At 9amFriday morning I was not on my trophy river.  I was not again feeling the flow of liquid aqua against my legs, hearing  thecalls of nature, experiencing that  spiritual moment with an unwielding appreciation for all that the real world has to offer. And I was not feeling the bend of the rod and  the power of the pull as an 18" brown trout took me downstream like a freight train.

Instead, I was in the doctors office.  The sounds of nature replaced by the sounds of people coughing, chattering on their cell phones and complaining to the receptionist. This could not be happening.  But it was  and in this time and space was real.  Finally, after a twenty minute examination by the doctor, my diagnosis; Shingles.   A virus that remains dormant  from having chickenpox. It can re-activate at any time however most often when one's immune system is weak. It choose a vulnerable part of the body and attacks the nerve endings. The cure; antibiotics, pain medication and rest.  Recovery time; two to four weeks depending on one's own body to recover.

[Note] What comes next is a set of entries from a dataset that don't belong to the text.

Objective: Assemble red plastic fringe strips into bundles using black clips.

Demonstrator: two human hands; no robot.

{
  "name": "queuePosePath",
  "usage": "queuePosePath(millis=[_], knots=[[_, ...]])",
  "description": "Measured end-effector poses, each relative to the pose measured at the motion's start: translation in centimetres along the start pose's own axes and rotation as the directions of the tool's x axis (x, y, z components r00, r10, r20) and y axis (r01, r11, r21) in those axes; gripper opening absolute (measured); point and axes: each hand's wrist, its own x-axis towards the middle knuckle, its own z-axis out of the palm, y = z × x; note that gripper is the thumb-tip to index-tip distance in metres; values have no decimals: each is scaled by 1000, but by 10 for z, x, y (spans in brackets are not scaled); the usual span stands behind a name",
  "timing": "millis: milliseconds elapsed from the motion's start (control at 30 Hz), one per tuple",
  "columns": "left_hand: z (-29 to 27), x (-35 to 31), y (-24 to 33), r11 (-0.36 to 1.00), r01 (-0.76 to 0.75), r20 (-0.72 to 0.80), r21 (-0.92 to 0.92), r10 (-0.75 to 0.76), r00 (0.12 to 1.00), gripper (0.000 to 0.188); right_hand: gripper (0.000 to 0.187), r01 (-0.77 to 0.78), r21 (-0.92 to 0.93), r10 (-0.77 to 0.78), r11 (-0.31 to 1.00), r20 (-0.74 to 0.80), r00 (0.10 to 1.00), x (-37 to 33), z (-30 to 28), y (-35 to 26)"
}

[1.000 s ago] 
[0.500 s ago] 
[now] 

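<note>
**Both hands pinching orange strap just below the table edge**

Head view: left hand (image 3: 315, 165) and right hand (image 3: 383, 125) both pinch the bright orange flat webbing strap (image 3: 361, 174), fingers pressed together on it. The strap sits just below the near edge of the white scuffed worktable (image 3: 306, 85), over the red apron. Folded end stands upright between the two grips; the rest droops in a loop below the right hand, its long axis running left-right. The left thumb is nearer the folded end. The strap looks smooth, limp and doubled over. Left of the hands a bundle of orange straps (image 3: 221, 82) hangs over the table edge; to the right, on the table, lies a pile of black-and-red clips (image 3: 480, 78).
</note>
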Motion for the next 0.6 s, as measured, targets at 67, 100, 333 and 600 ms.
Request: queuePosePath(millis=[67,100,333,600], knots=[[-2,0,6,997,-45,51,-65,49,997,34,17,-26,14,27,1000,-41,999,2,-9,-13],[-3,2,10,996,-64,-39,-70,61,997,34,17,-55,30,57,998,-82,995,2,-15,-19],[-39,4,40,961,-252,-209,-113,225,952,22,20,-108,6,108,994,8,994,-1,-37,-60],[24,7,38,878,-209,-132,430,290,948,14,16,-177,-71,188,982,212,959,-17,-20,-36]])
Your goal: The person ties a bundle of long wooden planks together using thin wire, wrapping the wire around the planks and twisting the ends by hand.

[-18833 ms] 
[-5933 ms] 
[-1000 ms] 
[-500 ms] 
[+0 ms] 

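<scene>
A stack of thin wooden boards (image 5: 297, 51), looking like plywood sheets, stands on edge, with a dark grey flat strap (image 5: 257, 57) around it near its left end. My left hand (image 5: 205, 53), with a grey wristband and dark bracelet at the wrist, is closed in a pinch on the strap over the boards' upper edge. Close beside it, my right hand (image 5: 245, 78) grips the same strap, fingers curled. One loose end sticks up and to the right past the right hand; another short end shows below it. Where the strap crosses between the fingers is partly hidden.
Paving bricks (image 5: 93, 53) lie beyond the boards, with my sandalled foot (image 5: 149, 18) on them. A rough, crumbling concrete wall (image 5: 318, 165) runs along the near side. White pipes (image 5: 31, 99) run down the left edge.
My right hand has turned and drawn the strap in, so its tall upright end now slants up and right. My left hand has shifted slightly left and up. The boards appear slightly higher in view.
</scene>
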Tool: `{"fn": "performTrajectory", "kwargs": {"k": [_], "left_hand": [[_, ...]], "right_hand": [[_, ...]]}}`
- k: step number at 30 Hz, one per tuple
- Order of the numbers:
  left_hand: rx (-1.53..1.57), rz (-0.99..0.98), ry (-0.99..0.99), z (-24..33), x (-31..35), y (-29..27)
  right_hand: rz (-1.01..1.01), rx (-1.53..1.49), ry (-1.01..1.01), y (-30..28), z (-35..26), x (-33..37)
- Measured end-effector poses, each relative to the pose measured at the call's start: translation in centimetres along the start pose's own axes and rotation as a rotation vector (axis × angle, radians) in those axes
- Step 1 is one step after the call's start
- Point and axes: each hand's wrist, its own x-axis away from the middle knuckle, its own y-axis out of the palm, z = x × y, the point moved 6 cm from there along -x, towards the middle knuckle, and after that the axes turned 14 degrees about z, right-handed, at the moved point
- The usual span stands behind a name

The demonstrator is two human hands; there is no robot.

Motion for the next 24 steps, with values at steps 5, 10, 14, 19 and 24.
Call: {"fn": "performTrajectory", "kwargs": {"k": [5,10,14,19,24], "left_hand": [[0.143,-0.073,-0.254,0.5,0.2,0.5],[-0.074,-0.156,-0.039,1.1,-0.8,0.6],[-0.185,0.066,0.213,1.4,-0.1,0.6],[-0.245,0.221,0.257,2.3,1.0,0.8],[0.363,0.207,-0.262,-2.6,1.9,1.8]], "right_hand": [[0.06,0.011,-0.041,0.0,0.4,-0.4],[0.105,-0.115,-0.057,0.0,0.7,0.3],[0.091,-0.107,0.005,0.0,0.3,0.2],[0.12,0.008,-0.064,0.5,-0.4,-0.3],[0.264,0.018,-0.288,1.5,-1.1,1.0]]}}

It is now Saturday Day 2 of the trip. I sit in my office, medicated and typing. As  I look out the window on this beautiful spring day I think how Gray and I would have been waist deep  now nymphing for wild rainbows.  Or maybe we'd have been swinging large streamers on sinking lines in the big pools of this, my favorite river, or even possibly tying on a #16  Hendrickson or #12 Quill Gordon as the hatches begin to show.  But there will be no fishing for me today or sadly, for the next several  weeks.  The wait must continue. And though the pain of this god forsaken virus will eventually leave, the pain of what should have and could have been will never go away.

If there is a life lesson  to be learned from all this I say "Live your life as you choose, not what others would choose for you, for tomorrow may never come".